The Arts Endowment Fund is now soliciting proposals for the winter term, says a memo from its board. Forms may be downloaded from the AEF web site, and the deadline is February 4. The AEF granted a total of $18,500 in the fall term, for projects ranging from the second annual UW Environment & Business Conference to The Boar magazine. The AEF was established in February 2006 by the results of a student referendum in which arts students agreed to a refundable fee of $12 on their fee statements every term. The money raised through this Voluntary Student Contribution will be pooled, and a portion of the money set aside to gather interest. The rest can be used immediately to fund student initiatives.
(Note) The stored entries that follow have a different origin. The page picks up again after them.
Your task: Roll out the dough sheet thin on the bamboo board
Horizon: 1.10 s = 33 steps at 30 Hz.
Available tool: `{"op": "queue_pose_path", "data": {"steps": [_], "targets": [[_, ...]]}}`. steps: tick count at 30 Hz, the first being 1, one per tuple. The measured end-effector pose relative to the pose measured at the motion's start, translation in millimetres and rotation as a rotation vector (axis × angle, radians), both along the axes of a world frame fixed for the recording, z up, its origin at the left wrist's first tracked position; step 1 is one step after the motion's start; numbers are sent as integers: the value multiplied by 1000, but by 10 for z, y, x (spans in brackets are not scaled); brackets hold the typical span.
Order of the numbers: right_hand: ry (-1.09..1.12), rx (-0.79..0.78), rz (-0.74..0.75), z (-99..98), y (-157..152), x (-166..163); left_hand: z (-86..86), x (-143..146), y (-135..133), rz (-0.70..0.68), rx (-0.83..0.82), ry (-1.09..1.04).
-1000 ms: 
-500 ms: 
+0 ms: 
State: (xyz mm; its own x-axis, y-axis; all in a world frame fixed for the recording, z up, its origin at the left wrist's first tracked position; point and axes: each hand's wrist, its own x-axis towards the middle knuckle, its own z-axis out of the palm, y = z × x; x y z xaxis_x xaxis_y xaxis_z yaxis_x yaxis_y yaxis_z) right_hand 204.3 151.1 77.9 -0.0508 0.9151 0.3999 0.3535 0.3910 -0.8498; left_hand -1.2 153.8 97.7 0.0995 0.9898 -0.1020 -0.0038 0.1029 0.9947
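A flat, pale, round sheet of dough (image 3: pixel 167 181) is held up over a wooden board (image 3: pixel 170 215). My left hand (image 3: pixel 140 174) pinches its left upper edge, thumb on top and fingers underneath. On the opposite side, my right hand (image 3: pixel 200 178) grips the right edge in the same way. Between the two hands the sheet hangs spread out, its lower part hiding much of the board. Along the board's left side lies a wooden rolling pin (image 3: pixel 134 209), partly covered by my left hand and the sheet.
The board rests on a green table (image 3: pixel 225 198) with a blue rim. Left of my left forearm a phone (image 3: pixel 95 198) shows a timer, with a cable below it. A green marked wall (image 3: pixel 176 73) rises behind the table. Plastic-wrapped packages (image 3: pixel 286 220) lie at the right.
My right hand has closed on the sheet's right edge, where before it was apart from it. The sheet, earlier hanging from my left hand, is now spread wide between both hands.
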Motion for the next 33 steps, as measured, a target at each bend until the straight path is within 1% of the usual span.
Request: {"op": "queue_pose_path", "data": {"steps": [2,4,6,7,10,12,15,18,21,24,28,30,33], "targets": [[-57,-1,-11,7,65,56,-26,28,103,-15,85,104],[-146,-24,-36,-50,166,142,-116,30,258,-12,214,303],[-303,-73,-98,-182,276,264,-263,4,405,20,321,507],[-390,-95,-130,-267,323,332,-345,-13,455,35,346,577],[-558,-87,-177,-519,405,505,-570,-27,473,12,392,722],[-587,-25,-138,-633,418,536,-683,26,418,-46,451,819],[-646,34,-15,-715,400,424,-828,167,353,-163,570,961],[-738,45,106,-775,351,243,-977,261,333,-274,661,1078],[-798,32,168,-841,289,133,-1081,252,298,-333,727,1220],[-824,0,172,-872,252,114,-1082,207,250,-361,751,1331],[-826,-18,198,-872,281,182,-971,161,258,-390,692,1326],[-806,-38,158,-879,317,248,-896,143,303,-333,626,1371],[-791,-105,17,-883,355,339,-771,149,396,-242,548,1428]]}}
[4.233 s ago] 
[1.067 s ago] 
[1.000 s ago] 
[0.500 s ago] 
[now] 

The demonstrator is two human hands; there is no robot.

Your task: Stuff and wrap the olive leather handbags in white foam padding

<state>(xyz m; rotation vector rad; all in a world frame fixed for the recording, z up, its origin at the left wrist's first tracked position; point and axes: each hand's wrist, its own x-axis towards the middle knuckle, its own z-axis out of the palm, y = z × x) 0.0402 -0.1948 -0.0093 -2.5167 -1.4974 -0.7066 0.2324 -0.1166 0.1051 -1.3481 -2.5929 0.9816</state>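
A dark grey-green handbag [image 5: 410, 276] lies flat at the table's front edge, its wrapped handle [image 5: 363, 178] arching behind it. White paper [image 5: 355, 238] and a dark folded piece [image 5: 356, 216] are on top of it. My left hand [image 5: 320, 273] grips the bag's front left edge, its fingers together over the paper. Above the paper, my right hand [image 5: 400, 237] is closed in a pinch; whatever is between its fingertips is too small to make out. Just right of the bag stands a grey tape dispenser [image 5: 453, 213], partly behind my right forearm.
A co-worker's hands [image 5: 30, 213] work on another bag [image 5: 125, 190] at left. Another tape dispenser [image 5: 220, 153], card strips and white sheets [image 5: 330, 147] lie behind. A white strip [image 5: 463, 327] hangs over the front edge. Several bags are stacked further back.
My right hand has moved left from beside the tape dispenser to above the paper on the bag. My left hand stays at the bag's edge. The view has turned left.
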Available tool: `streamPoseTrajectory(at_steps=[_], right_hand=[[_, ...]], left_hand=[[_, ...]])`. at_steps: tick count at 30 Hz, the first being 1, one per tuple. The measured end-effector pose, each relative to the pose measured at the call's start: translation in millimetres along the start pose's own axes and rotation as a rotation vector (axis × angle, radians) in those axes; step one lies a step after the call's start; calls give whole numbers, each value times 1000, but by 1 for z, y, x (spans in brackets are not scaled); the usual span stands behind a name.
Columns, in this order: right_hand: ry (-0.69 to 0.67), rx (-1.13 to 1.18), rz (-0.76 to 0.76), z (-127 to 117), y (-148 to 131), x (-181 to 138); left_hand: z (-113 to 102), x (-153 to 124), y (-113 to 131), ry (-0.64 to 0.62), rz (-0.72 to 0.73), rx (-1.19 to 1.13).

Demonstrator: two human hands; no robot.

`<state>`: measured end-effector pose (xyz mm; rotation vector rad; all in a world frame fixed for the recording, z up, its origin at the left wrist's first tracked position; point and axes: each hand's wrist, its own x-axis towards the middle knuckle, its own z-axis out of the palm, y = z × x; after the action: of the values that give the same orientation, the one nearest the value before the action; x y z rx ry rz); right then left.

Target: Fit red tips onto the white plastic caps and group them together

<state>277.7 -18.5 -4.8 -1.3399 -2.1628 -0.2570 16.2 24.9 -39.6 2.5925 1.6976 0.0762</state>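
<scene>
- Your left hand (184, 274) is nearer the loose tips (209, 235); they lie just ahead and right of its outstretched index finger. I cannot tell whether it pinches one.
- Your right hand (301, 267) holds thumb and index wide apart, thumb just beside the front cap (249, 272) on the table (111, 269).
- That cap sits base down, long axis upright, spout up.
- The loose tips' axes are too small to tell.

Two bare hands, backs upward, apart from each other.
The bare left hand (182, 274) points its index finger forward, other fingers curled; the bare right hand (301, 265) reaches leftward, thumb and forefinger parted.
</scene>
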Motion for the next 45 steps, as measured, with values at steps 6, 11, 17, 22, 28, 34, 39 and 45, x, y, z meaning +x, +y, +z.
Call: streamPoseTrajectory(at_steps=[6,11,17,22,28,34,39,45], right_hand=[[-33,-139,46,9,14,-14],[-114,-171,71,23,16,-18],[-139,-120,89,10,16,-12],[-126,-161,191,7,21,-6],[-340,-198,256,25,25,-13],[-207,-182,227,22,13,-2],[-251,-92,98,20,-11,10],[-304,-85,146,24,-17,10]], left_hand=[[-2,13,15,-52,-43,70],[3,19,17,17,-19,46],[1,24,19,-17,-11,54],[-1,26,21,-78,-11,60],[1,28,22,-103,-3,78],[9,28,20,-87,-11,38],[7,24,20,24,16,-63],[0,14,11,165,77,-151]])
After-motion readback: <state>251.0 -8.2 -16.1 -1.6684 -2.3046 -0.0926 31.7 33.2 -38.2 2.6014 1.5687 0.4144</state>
This fee was collected for the first time in September 2006 from all students in the Faculty of Arts — including those registered through St. Jerome's and Renison, but excluding those in the School of Accountancy, who have their own endowment fund.

And . . . the January issue of the Teaching Matters newsletter from UW’s Centre for Teaching Excellence includes a report on two “open classroom” sessions held last fall, in which faculty members allowed colleagues to see a little of how they teach. One of the two was Barb Moffatt of the biology department. Says the newsletter in part: “In a larger class of more than 280 students, Barb provides partial notes that the students fill in during the lecture. She began her open class with an overview and then a lead-in review question to help students see how the current week’s material connected to previous sessions. Barb reinforced the idea of connectedness by relating new content to past knowledge, saying things like, ‘We’ve seen this word before’, and ‘Remember I told you about…’. During the class, Barb walked around the lecture hall, actively engaging students in her lecture through questions that tested their ability to think about and apply the lecture content. ‘Engage your brain,’ she exhorted students. ‘No need to write down the question, just engage your brain.’ Barb supported the process by asking questions throughout the lecture and making eye contact with individual students, giving the strong impression that they were engaged in a conversation rather than a lecture.”